Do you know when I realized I had taught the class? That I had—hear me, self—done a good, one might even say successful, job teaching in that moment? This year.
But I look back now, and I see a shimmering self just waiting to for the right time to become her whole self, and then give that self to others—in the classroom.
It was only three years ago that I learned what kind of teacher I could be, and it almost didn’t happen. The first semester of my return to teaching in a Tenth Grade English classroom went sideways. I went sideways: socially overwhelmed, mentally confused, physically burned out. But halfway through the year, I had a revelation that changed everything.
I learned that I am autistic.
Then I learned more. I learned that if I reduce direct eye contact with the students, I can understand better what they say. I learned that if I let myself stim a little (swivel teacher chairs for the win; bursting out in song mid-lecture for the extra extra win), my body gets less stressed. I learned that when I lean into who I actually am—this particular constellation of strengths and weaknesses, talents and needs known as Mrs. Martin—the students themselves have a better experience. They relax, they lean in, they learn, they grow.
Don’t miss what I just said: when I am free to be myself, those I serve are free to become themselves, too.
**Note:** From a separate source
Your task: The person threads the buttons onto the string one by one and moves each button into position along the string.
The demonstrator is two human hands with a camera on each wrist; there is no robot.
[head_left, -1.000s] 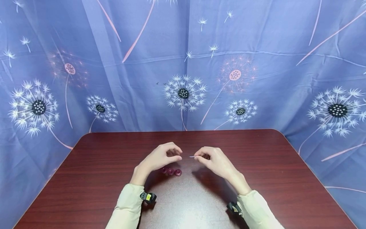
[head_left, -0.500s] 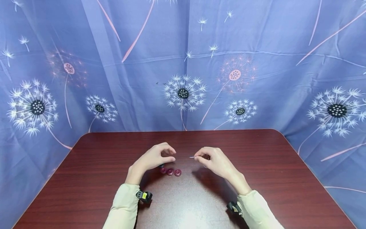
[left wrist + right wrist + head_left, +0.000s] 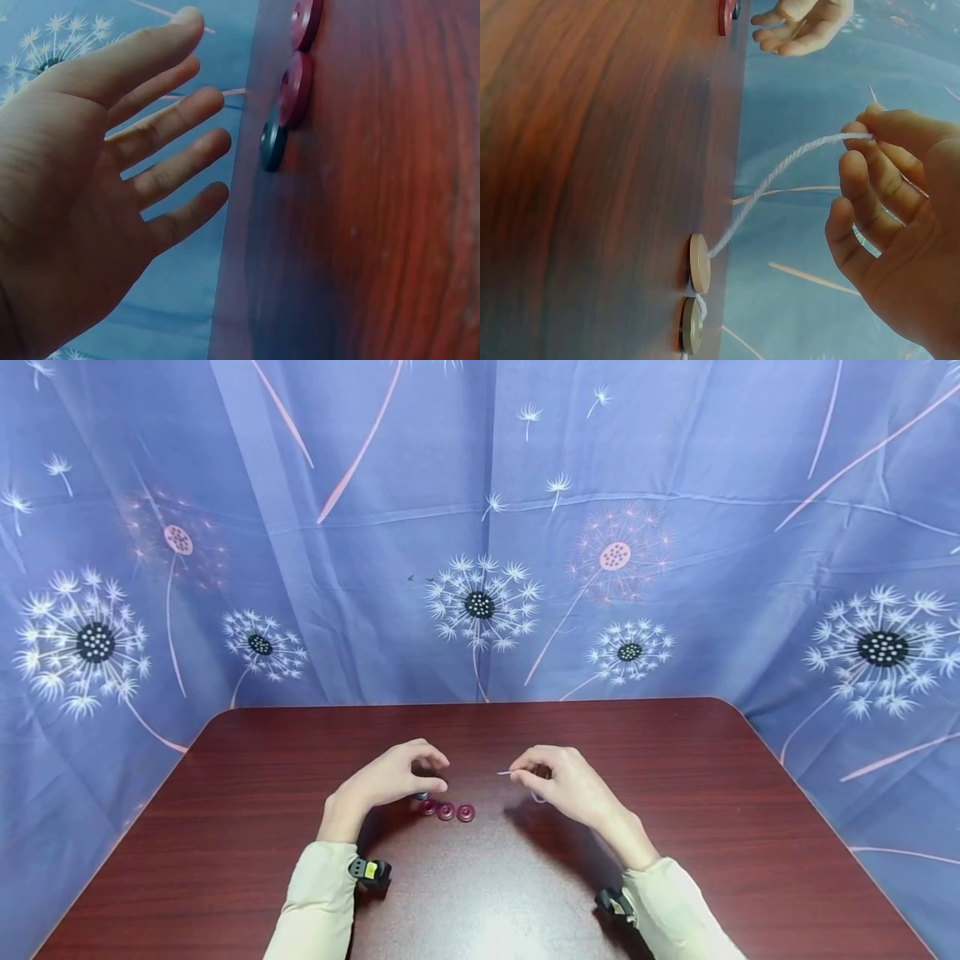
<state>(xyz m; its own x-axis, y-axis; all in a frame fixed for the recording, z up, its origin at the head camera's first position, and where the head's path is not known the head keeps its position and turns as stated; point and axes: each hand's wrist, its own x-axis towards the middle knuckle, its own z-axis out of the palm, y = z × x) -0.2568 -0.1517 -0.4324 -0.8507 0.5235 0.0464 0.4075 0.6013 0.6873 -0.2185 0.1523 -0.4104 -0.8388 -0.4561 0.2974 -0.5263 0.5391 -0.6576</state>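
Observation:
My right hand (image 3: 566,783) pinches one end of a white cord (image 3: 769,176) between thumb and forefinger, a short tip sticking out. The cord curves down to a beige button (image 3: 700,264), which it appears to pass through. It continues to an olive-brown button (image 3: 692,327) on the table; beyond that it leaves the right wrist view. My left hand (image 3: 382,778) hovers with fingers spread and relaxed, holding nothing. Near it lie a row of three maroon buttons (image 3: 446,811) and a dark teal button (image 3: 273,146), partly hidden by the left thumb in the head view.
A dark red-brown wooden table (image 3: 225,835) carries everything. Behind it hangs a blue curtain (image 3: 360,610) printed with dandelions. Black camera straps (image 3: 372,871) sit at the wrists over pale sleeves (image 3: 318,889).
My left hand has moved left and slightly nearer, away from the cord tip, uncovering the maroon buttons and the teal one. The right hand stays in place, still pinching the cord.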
I didn’t do anything wrong by quitting teaching back in my senior year. I did what I needed to do to take care of myself. I did the only thing I could do, not yet understanding myself. I felt shame at the time. I felt shame for all the years in my twenties and thirties when I couldn’t find a career that would hold. But I look back now, and I see a shimmering self just waiting to for the right time to become her whole self, and then give that self to others—in the classroom.
It isn’t just Yeats’s aged man that is a paltry thing, but any of us who can’t see ourselves yet. Scratch that. None of us are paltry things, ever. But failure and shame make us feel paltry until, until. Until “Soul clap its hands and sing, and louder sing / For every tatter in its mortal dress.”
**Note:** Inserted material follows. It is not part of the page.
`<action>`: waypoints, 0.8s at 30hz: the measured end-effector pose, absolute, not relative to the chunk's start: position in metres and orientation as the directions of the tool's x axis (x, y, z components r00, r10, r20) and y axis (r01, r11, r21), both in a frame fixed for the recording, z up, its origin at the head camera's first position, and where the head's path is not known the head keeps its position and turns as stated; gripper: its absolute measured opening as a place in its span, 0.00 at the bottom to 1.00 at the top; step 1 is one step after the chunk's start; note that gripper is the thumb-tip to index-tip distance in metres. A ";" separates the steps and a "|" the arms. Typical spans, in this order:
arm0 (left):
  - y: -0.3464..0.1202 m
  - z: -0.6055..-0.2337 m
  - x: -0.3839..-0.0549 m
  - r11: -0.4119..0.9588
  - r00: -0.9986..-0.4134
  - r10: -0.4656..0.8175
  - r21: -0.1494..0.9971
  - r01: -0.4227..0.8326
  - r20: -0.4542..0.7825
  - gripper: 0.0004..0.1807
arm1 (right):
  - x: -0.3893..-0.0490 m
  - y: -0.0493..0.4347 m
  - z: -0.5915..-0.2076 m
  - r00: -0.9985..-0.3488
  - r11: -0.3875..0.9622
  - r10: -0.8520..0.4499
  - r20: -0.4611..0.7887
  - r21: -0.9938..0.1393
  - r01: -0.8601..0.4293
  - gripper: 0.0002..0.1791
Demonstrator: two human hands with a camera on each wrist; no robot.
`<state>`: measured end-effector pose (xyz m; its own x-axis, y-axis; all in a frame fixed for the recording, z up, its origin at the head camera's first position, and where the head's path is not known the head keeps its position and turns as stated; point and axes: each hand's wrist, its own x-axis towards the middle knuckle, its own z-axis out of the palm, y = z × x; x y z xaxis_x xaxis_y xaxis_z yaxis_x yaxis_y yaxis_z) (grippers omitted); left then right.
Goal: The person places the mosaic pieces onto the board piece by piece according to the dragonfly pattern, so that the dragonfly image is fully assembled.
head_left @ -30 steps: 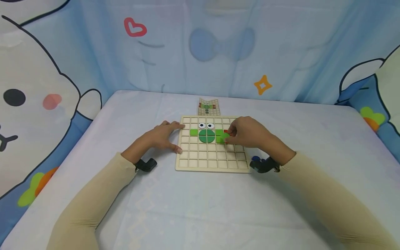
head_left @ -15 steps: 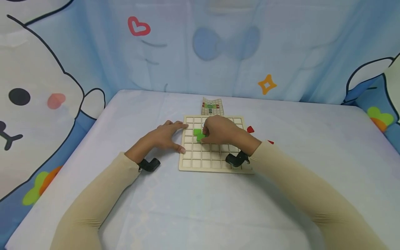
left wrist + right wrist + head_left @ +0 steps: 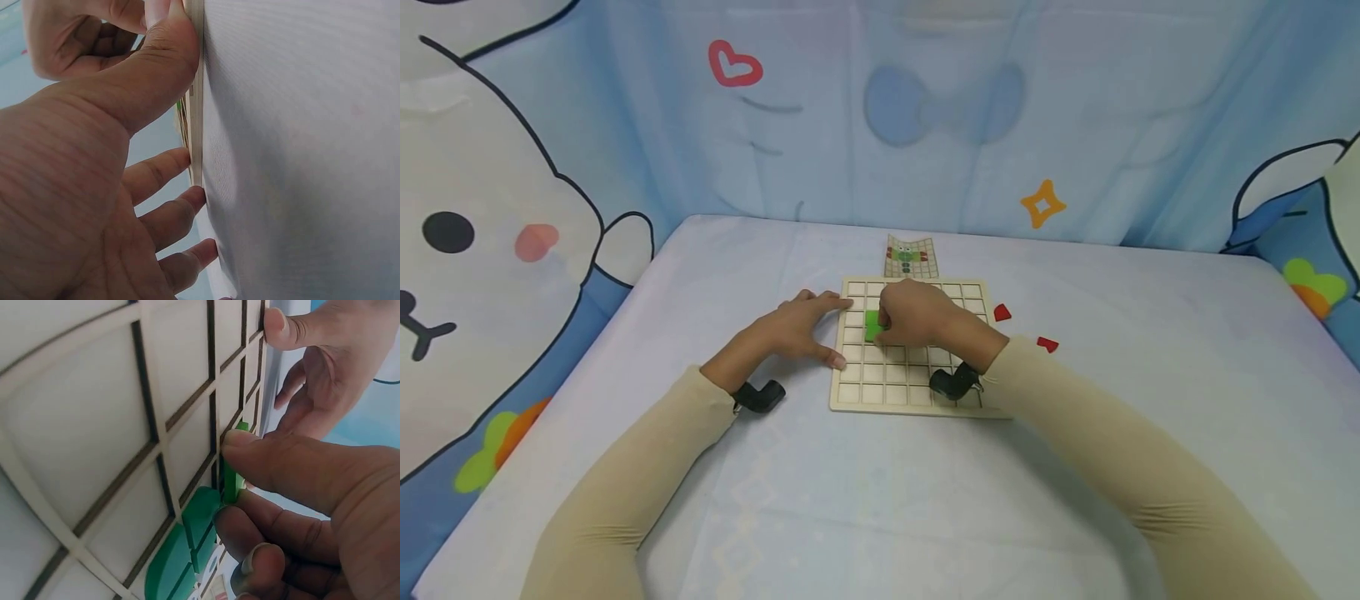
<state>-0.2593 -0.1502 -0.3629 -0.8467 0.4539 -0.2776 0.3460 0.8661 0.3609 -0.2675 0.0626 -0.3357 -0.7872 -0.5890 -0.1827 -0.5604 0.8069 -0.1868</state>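
Note:
A pale wooden grid board (image 3: 868, 398) lies flat on the table. My left hand (image 3: 797, 329) rests at its left side with fingers spread, thumb and fingertips touching the edge. Over the board, my right hand (image 3: 919, 315) pinches a bright green square tile (image 3: 232, 478) between thumb and fingers, at the grid. Bright green (image 3: 872, 326) shows left of the fingers in the head view. Dark green curved pieces (image 3: 201, 509) sit in neighbouring cells in the right wrist view. The right hand hides most pieces on the board from the head camera.
Behind the board stands a small pattern card (image 3: 912, 257) with a coloured figure on a grid. Two red pieces lie on the table right of the board, the nearer-to-board one (image 3: 1002, 312) and another (image 3: 1048, 344). A printed curtain (image 3: 820, 150) hangs behind the table.
My right hand has moved left across the board with a green tile, then settled lower at the left cells, uncovering the red pieces. The left hand has stayed at the board's edge.

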 end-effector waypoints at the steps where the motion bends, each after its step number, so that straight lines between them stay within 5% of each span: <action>1: -0.150 -0.363 -0.259 0.866 -0.847 0.454 0.360 0.346 -0.278 0.55 | -0.267 0.062 -0.336 -0.787 0.807 -0.589 -0.184 -0.187 -0.560 0.15; 24: -0.148 -0.362 -0.258 0.865 -0.847 0.456 0.358 0.350 -0.273 0.55 | -0.252 0.052 -0.335 -0.841 0.862 -0.506 -0.191 -0.109 -0.495 0.09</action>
<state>-0.2576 -0.1482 -0.3618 -0.8471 0.4558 -0.2733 0.3501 0.8655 0.3584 -0.2525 0.0519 -0.3349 -0.8408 -0.5064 -0.1912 -0.4946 0.8623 -0.1089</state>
This is my fourth year back in a classroom as a forty-something-year-old woman. I’ve got some tatters in my mortal dress. But watch me. Watch me clap my hands and everlovingly stimmingly autistically sing, and louder sing, and bring any student along who also needs the chance to become themselves.
I call this Singing School.
You're using Yeats' poem to tell your story, and it's so beautiful.
Beautiful. I guess there are people out there who can teach without bringing their authentic selves to the classroom? I've never been able to do it myself and not interested in trying. Also, thinking I might burst into song sometimes now myself!